## What to do:
A stretch of the entries below is to be set down exactly, running from the line with "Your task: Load" through the line with "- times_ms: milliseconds", both included, and no other line.

## Provided records:
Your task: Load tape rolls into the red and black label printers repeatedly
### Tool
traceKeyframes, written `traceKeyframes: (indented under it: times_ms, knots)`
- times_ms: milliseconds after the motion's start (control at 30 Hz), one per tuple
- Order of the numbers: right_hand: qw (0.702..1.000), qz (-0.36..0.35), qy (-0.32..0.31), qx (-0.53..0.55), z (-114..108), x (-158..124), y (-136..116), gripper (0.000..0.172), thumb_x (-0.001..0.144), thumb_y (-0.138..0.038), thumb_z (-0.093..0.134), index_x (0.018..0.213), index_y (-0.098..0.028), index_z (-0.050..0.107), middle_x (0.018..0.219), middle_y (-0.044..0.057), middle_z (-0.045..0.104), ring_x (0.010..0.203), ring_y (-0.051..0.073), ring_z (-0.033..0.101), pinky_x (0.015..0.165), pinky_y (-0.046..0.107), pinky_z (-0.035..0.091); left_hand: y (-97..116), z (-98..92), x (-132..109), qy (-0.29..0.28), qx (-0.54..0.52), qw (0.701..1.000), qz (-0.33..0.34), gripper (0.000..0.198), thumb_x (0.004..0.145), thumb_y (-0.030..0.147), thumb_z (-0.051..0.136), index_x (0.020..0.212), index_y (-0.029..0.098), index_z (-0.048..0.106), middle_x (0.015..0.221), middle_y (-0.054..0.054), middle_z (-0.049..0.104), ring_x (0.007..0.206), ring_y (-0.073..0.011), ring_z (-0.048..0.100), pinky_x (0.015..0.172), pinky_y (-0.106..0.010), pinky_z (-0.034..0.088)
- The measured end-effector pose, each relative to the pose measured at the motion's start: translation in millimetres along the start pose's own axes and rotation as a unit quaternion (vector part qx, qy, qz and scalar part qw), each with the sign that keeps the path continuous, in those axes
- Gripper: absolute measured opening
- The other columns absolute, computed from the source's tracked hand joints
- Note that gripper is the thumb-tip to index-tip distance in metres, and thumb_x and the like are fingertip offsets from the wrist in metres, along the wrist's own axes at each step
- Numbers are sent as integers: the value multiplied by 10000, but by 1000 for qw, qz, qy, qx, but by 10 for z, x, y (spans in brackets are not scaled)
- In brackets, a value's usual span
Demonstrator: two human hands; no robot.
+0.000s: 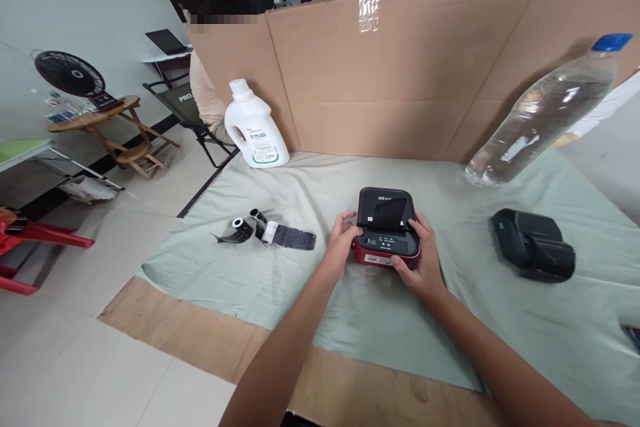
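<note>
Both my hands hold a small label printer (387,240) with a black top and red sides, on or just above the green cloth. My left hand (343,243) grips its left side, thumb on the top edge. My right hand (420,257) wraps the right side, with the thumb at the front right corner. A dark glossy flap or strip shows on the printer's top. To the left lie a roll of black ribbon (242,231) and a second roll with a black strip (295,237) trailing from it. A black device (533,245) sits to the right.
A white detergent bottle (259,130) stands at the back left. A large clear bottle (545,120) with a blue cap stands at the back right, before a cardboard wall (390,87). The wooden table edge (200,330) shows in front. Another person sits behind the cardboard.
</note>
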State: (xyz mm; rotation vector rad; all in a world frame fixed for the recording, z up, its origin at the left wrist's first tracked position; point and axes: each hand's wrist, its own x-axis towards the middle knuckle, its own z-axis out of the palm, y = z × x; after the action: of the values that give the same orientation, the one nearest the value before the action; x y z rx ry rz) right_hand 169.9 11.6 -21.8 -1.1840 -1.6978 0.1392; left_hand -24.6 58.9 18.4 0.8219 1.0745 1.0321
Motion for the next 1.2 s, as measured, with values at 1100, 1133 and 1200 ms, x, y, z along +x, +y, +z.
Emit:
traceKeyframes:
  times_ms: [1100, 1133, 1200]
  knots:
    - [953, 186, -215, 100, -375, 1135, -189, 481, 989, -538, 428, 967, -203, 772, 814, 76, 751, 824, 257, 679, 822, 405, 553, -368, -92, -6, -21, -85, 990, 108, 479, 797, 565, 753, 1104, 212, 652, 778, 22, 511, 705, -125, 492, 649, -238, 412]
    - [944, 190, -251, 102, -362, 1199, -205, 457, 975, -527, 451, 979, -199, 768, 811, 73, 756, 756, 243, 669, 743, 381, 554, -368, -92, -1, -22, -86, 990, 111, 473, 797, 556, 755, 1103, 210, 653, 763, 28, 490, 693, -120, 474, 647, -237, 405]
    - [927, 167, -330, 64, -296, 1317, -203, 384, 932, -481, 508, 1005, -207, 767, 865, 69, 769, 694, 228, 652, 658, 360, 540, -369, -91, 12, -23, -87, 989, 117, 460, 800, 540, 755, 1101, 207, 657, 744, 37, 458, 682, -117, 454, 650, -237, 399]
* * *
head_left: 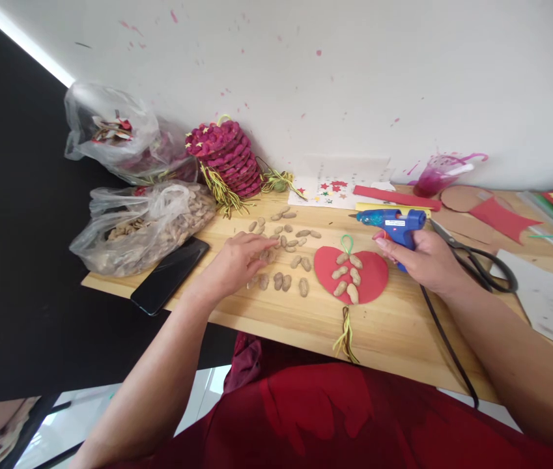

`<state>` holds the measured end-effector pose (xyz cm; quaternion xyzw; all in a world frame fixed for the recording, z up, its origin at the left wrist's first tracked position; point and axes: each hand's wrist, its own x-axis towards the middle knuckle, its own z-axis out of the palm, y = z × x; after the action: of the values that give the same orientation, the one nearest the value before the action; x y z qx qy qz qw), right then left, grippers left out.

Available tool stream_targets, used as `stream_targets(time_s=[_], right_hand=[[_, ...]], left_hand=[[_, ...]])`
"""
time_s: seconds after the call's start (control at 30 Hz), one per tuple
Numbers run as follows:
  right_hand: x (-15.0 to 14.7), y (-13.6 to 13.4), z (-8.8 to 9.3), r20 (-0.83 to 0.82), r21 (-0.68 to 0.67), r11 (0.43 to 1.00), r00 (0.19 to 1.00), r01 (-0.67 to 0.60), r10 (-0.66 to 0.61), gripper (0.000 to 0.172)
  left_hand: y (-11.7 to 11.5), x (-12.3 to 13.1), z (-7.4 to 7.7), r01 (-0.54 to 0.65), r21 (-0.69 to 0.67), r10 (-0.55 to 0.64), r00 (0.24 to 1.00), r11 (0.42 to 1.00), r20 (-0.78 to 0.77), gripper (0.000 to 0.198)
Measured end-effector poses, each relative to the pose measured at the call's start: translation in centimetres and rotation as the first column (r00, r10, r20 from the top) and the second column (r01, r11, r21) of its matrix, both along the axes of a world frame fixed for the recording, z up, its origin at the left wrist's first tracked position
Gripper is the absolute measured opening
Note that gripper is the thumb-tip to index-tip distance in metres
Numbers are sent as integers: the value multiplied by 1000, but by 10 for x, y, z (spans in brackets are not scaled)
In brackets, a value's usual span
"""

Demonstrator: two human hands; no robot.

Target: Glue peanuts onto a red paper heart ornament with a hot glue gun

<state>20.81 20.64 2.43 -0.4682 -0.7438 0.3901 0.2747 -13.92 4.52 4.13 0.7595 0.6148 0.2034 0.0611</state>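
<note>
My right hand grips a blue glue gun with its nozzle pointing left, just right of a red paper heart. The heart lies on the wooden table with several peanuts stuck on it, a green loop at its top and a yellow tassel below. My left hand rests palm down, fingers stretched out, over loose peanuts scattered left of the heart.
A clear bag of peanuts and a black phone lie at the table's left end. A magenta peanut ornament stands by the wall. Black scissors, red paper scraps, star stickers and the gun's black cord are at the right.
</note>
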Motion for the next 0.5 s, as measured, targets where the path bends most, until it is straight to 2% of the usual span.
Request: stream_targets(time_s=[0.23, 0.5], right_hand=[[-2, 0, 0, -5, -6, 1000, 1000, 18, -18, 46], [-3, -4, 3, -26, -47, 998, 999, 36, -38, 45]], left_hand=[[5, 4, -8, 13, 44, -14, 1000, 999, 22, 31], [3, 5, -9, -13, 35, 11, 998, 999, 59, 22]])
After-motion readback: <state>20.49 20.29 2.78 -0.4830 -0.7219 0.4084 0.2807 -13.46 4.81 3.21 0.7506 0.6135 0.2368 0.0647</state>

## Task result:
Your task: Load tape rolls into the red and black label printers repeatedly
### Tool
traceKeyframes, written `traceKeyframes: (indented under it: times_ms, knots)`
- times_ms: milliseconds after the motion's start (control at 30 Hz), one per tuple

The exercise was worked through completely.